Une accolade plus tard, nous voici en route vers une fête à laquelle Sam a été invité pour conter à Huelgoat. On fait un stop chez des boulangers qui cultivent eux-mêmes leur grain, font leur farine, puis leur pain. Ensuite, arrêt pour dîner chez des amis de Samuel qui viennent de racheter une vieille maison pour la rénover. 200-300 ans d’âge, un classique retour à la terre ici.
À partir du moment où je fais des rencontres accompagné de Samuel, je découvre une nouvelle Bretagne. Celle qui parle breton. Lui-même a dû faire un stage de quelques mois chez un vieux papi pour l’apprendre, cette langue qui a été opressée par le colonialisme français. Parler le Breton, c’est résister. C’est rappeler à quiconque que ceci n’est pas la France, mais la Bretagne. Comme une mousse qui envahirait la vaine tentative de tout raser.
Sam revient d’un voyage de 3 ans autour du monde. Son histoire n’a rien à voir avec la mienne sinon qu’il a quitté une vie « ordinaire » lorsque le voyage et le conte se sont emparés de lui. Cette semaine, je serai « stagiaire » chez lui, pour découvrir sa manière de voyager, au fil des Hommes. Je sais que j’aurai à cogner à une porte dans quelques jours pour trouver un logis, alors mes questions sont précises et pratiques. À partir de quelle heure cognes-tu? Vers quel genre de maison vas-tu? Combien de maisons d’affilée t’ont refusé l’hospitalité?
Te souviens-tu de ta première maison?: Vaguement. Le geste lui avait semblé naturel, intuitif, alors que ma tête, moi, est pleine de doutes et d’analyse. J’ai l’impression que ma manière d’appréhender l’événement est celle qu’auraient beaucoup de personnes qui lisent ces lignes. Mon malaise est fait de gêne, de peur du refus, de conventions. J’entends trois chiens enragés au bout de leurs chaînes entre moi et cette première porte. Ce qui m’effraie, ce n’est pas de cogner à la porte… c’est de m’y rendre.
Je me connais, le seul moyen d’aller vers quelque chose qui me fait tant hésiter, c’est de ne pas me donner le choix. Pas de plan B. Il faut que je me mette dans la marde, comme dirais poliment l’expression « se jetter dans la gueule du loup . Bonus: avoir des gens qui me regardent, vous.
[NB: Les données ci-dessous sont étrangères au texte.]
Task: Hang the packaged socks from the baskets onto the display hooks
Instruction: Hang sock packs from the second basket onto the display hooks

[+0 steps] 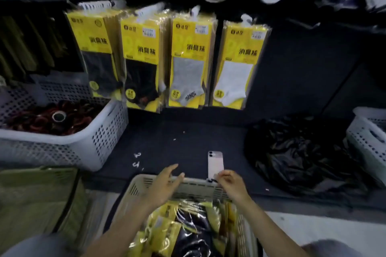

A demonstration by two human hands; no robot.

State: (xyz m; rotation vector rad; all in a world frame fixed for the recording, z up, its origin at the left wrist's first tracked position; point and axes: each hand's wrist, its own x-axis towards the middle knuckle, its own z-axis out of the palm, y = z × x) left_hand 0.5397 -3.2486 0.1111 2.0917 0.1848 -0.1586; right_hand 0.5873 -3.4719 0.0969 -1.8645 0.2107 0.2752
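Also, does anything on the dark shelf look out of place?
Yes. A phone lies back up on the shelf, just beyond the beige basket. Small white hook-like pieces lie loose to its left, and a crumpled black plastic bag sits to its right.

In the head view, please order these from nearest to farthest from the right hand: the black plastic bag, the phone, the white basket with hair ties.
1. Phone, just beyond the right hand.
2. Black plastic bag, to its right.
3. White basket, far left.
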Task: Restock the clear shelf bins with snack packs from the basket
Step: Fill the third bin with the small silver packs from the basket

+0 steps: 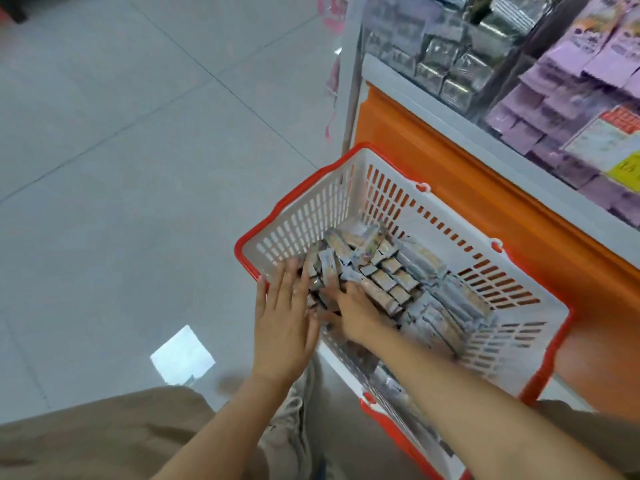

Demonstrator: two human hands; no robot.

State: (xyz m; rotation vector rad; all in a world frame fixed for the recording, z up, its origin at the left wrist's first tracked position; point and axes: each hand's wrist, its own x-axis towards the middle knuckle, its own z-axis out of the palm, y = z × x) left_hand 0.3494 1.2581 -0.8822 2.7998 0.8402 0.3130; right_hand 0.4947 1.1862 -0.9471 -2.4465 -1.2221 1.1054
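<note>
Writing on snack packs: the packs [381, 271] are small, pale blue-grey with tan panels; the print is too blurred to read.
Shelf tags: a yellow tag [627, 168] carries dark marks that cannot be read; above it, a white card [604, 135] has an orange-red block at its top and is also illegible.
Brands: none can be made out on any pack.
Task item location: the snack packs lie in rows and loose heaps on the floor of the basket [311, 216], which has white slotted walls and a red rim and stands on the floor against the shelf base.
Left hand: the left hand [282, 320] reaches over the basket's near rim with fingers straight and together, laid flat against the end of the pack pile.
Right hand: the right hand [353, 313] is inside the basket, fingertips pushed in among the packs; whether it has hold of any cannot be told.
Clear shelf bins: the bins [415, 46] stand above the basket, one stocked with silver foil packs [450, 64], the next with purple packs [554, 98].
Shelf base: an orange panel [450, 188] under a white ledge.
Floor: pale grey tiles [138, 133], glossy, with one bright reflected patch [181, 355].
Person: crouched, khaki trousers [104, 427] at the lower edge.
</note>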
Est-ce du courage de faire quelque chose sans avoir le choix, je crois que non: c’est de la survie, et c’est cette force que je vais utiliser. Ensuite, après la première porte, ce sera facile. Chacun ses mécanismes, chacun ses rites de passage.
Au fil des discussions et de la planification de la semaine que Sam et moi passerons ensemble, nous convenons d’une chose: ce sera mardi (ce soir) que j’irai cogner à ma première porte. Ensuite, nous pourrons en discuter. Ensuite, nous serons frères.
Pourquoi cette première porte m’attire-t-elle autant? Je me pose cette question pour une première fois ce matin, les pieds sur la pierre de la cheminée de Samuel Allo qui avait cogné a la mienne il y a cinq ans. Je me pose cette auestion à quelque chose comme 4000km de chez moi. C’est un peu tard pour se poser la question. Puis soudain les larmes coulent avec la réponse. Moment d’épiphanie. Parce que j’aime le conte. C’est l’une des plus belles choses que je n’ai jamais touché. J’en ai fait un métier, mais j’ai envie d’en faire une vie. Tenter de servir le conte au moins autant que je me sers de lui pour vivre. Être son porteur, son instrument. Sentir que je participe à quelque chose de plus grand que moi. Si l’humanité s’arrête bientôt, elle aura été belle pour quelques raisons et le conte en fait partie.
Je quitterai la maison de Sam dans quelques heures. D’ici là, je parfais mon art de la galette de sarrasin.